__Data extract__

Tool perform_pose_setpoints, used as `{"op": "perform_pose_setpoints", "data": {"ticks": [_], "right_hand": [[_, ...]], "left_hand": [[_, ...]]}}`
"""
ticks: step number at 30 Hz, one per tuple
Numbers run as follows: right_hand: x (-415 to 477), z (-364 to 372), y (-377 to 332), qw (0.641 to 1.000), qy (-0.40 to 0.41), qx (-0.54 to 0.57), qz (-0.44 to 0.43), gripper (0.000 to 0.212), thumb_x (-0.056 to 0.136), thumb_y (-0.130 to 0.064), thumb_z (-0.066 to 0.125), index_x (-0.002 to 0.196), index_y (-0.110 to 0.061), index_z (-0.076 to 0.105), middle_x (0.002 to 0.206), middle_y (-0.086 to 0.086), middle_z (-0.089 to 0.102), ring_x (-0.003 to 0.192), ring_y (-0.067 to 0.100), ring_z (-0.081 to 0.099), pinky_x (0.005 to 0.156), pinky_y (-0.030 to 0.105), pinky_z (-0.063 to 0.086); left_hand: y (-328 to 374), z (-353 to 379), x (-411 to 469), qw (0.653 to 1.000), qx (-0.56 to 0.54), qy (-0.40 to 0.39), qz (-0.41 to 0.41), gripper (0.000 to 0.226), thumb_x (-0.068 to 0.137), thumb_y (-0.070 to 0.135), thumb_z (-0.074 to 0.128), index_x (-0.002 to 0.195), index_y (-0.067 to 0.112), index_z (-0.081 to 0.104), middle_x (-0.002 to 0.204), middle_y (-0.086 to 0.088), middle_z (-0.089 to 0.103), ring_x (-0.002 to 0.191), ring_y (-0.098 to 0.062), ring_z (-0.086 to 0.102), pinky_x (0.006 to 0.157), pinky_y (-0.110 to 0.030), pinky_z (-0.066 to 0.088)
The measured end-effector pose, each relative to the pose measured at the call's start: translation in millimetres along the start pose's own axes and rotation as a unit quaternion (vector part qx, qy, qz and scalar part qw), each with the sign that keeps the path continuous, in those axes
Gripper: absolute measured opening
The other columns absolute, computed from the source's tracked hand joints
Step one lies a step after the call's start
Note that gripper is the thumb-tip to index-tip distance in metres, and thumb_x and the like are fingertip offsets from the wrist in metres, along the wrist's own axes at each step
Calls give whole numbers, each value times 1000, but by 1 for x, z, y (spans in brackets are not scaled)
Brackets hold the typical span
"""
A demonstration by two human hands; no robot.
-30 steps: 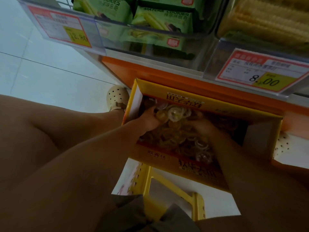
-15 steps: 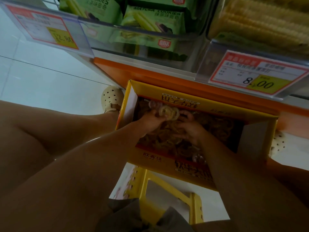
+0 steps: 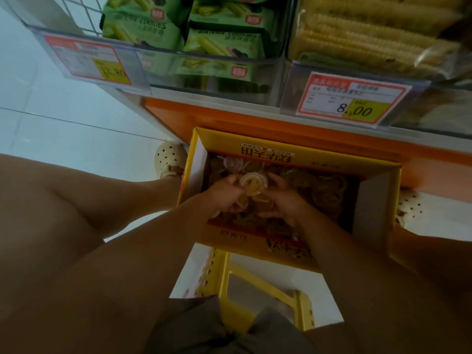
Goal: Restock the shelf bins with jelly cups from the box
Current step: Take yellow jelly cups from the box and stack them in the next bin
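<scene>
Person seated on a yellow plastic step stool, facing the shelving. An open yellow cardboard box with red printed panels stands on the pale tiled floor between the feet, just in front of the orange shelf base.

The box holds loose, clear round jelly cups with yellow filling. Both hands are inside it. The left hand and right hand face each other near the box's left half, the fingers of each curled round a small cluster of jelly cups gathered between them. One cup sits on top of the cluster, lid upward.

Above, a clear plastic shelf bin carries green matcha cookie packets. The neighbouring bin holds bagged yellow ridged wafers. The front tags read 12.80 and 8.00.

A cream perforated clog rests beside the box's left wall.
</scene>
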State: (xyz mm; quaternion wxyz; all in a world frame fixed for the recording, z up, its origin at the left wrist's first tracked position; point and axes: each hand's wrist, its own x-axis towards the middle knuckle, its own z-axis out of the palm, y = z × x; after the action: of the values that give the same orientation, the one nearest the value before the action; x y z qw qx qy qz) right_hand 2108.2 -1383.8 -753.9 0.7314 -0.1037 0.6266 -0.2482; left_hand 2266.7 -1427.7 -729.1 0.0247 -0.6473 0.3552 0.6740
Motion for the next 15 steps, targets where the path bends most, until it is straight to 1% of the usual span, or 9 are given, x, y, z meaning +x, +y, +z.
{"op": "perform_pose_setpoints", "data": {"ticks": [1,3,5,7,8,10,12,14,15], "right_hand": [[-6,-1,-2,1000,-19,4,4,42,95,-13,58,130,-32,45,117,-1,57,98,18,64,63,40,59],[-21,-7,-8,999,-46,11,7,40,95,-11,57,129,-32,52,123,5,59,103,22,64,64,41,59],[-40,-14,-16,998,-56,10,-7,40,94,-10,57,128,-31,55,125,9,61,106,26,64,66,40,58],[-63,-18,-25,998,-52,6,-37,37,94,-13,56,126,-31,58,124,9,64,106,26,65,66,39,57],[-77,-18,-30,998,-42,8,-54,33,94,-15,56,124,-30,59,122,9,65,107,26,65,67,40,57],[-108,-15,-40,995,-17,8,-99,26,94,-22,59,118,-31,62,121,6,65,108,26,64,73,44,58],[-140,-10,-48,987,-1,-8,-158,24,94,-28,60,117,-32,63,121,2,65,109,23,64,75,44,58],[-174,-2,-57,976,11,-13,-217,23,95,-28,58,117,-31,63,116,-1,68,105,20,66,72,40,59],[-191,1,-61,969,16,-16,-247,23,95,-27,58,117,-30,63,114,-2,69,103,20,67,69,37,59]], "left_hand": [[0,-1,-7,1000,-6,-5,1,35,98,23,54,133,26,50,113,-6,63,90,-18,64,67,-28,57],[3,-2,-23,1000,-24,-7,12,32,99,22,52,131,26,50,112,-6,63,94,-20,63,75,-32,55],[12,-4,-38,999,-35,-3,26,34,100,23,51,133,27,48,117,-6,60,96,-21,63,82,-37,56],[26,-3,-59,998,-38,0,47,39,98,26,54,136,28,45,121,-4,58,98,-23,63,85,-40,56],[33,-3,-70,997,-45,1,60,41,97,28,57,136,29,45,120,-4,58,98,-23,64,85,-41,56],[46,-3,-96,994,-59,-1,91,40,93,32,62,131,31,49,116,-3,60,98,-23,64,79,-39,56],[56,-3,-126,989,-55,4,136,28,92,36,63,119,34,55,114,-1,62,101,-23,63,71,-36,56],[66,-5,-154,979,-39,7,202,13,93,39,61,105,38,61,109,1,66,100,-21,64,65,-33,54],[72,-5,-169,971,-24,13,237,8,92,40,60,99,38,64,104,3,69,96,-17,65,66,-32,53]]}}
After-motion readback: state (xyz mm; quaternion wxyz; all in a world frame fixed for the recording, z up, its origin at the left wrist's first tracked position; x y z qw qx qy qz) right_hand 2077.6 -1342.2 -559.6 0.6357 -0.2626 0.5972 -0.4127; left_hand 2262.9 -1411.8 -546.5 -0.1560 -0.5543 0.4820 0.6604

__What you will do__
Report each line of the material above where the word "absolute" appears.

__Result of the exercise__
Gripper: absolute measured opening
The other columns absolute, computed from the source's tracked hand joints

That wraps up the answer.